Cultura

Vinte cinco anos sem Renato Russo

Cantor e compositor, líder da banda Legião Urbana, morreu em 11 de outubro de 1996, com apenas 36 anos

Luiz Claudio Ferreira - Agência Brasil
10/10/21 às 12h28
(Foto: Ricardo Junqueira/cedida por Legião Urbana Produções)

"Sei que, às vezes, uso
Palavras repetidas
Mas quais são as palavras
Que nunca são ditas?"  

Daquele vozeirão, saíam mais do que palavras repetidas. Eram de temas ecléticos. Juntavam-se tanto os versos inconformados, como os de amor, como os de dores, como os de sarcasmo. Das letras que criava, saíam histórias de pessoas comuns, de invisíveis em meio à capital. Do dedilhar da guitarra, a influência do punk ecoava um jeito brasileiro de fazer rock.

O cantor e compositor Renato Russo, líder da banda Legião Urbana, morreu em 11 de outubro de 1996, com apenas 36 anos. Vítima de complicações da Aids, a partida de Renato deixou o mundo da música e um país inteiro de luto.  A sua obra, que marcou as décadas de 1980 e 1990, deixou legado inconfundível.

Para as gerações seguintes conhecerem e para os fãs recordarem, é possível visitar memórias do fundo do baú do acervo dos veículos da Empresa Brasil de Comunicação. O resgate pode trazer tanto nostalgia quanto o sentimento, seja qual for a idade, de que "somos tão jovens".... 

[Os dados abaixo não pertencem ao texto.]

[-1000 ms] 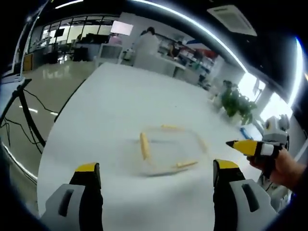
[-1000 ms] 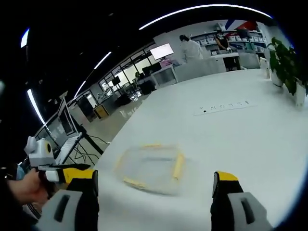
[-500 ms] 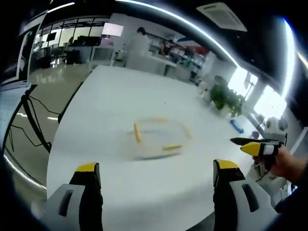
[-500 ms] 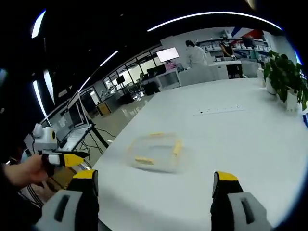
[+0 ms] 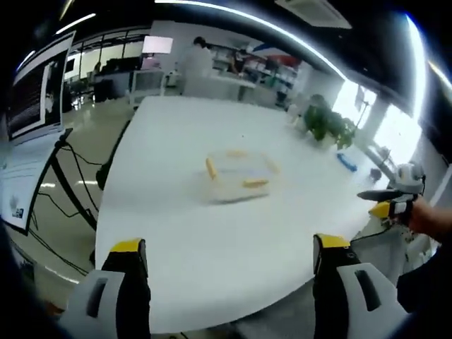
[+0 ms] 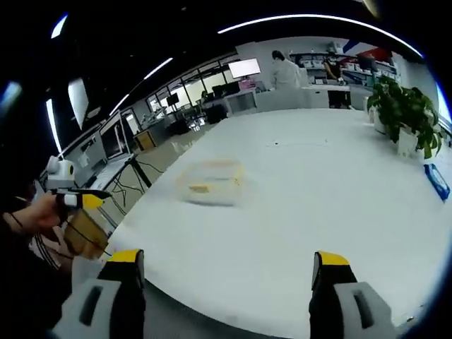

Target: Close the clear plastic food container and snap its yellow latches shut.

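— Where is the food container?

— The clear container [image 5: 236,175] is seen lying flat toward the far middle of the white bench [image 5: 183,233], well apart from both tools. Yellow latches [image 5: 210,168] are made out along its edges; whether they are snapped cannot be told at this distance.

— How are the tools held?

— The left tool [image 5: 229,254] and the right tool [image 6: 227,263] are both spread wide, and nothing is gripped.

— How is the container expected to handle?

— It is judged light, thin-walled and slippery, likely to slide when pushed. One side is best steadied while each latch is pressed down at its outer edge.
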`<state>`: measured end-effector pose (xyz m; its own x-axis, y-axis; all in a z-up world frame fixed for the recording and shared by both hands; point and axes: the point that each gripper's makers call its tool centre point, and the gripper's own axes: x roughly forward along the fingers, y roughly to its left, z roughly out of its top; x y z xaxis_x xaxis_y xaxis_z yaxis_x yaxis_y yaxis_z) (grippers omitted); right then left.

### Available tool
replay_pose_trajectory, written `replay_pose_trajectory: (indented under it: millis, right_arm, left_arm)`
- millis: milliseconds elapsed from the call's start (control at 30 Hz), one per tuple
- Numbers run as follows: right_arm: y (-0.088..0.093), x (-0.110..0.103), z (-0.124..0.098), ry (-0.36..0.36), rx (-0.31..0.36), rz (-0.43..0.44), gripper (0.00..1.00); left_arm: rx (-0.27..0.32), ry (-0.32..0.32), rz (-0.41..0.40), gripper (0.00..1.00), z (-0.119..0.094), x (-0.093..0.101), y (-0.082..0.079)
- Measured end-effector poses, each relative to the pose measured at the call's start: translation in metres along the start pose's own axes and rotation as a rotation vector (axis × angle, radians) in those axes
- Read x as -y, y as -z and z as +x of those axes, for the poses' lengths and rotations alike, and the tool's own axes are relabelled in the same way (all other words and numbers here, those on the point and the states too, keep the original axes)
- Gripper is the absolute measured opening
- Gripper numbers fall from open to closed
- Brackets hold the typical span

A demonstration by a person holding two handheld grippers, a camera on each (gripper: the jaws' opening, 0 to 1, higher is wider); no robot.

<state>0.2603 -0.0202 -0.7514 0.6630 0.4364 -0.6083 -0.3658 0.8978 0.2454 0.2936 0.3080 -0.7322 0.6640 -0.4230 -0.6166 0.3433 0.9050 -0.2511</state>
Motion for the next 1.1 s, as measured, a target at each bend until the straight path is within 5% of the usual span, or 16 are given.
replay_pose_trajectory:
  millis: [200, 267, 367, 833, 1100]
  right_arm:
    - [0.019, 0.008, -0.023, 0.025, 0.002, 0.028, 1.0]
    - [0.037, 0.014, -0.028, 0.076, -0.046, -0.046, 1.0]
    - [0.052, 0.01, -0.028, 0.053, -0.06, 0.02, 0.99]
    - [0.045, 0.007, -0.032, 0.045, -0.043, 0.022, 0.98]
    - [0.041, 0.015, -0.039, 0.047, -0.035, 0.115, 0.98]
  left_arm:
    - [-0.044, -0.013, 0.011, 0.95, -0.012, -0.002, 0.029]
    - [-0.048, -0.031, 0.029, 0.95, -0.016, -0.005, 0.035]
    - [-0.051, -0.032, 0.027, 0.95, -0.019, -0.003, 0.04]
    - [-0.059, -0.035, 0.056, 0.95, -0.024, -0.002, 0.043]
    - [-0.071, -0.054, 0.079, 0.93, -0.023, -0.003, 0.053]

Mesmo tendo nascido no Rio de Janeiro, Renato Manfredini Júnior chegou aos 13 anos de idade para morar em Brasília. (confira aqui especial da EBC produzido há cinco anos). Foi na capital do país que ele viveu a adolescência e o interesse pelo rock. Em 1980, fez o primeiro show com a recém-criada banda Aborto Elétrico. Em 1984, já na Legião Urbana, teve o primeiro disco. A identificação dele com a cidade fez história(s), como com as inspiradas letras de Eduardo e Mônica e Faroeste Caboclo.  

Essa relação de Renato Russo com Brasília foi resgatada no programa Impressões, da TV Brasil, do ano passado, em entrevista com a irmã do artista, a professora Carmen Manfredini. "Foi daquele movimento na Turma da Colina que ajudou a formar o rock nacional. Meu irmão nunca quis dirigir ou ter carro. Ele era um menino curioso. Ele ia de ônibus para coletar informação e cultura. Foi assim, por exemplo, que ele, um menino de classe média, soube da Ceilândia. Ele conseguiu eternizar Brasília".

Há cinco anos, o programa Caminhos da Reportagem, da TV Brasil, também revelava contribuições de Renato Russo para que Brasília se tornasse a capital do rock. Confira abaixo o programa na íntegra:

Para cantarolar com Renato Russo, programas veiculados pelas rádios EBC recuperam esse trovador solitário de início e depois de últimos anos de carreira. Atrações como o Armazém Cultural, o Memória Musical e o Momento Três trazem a voz de Renato Russo, em toda a sua inspiração.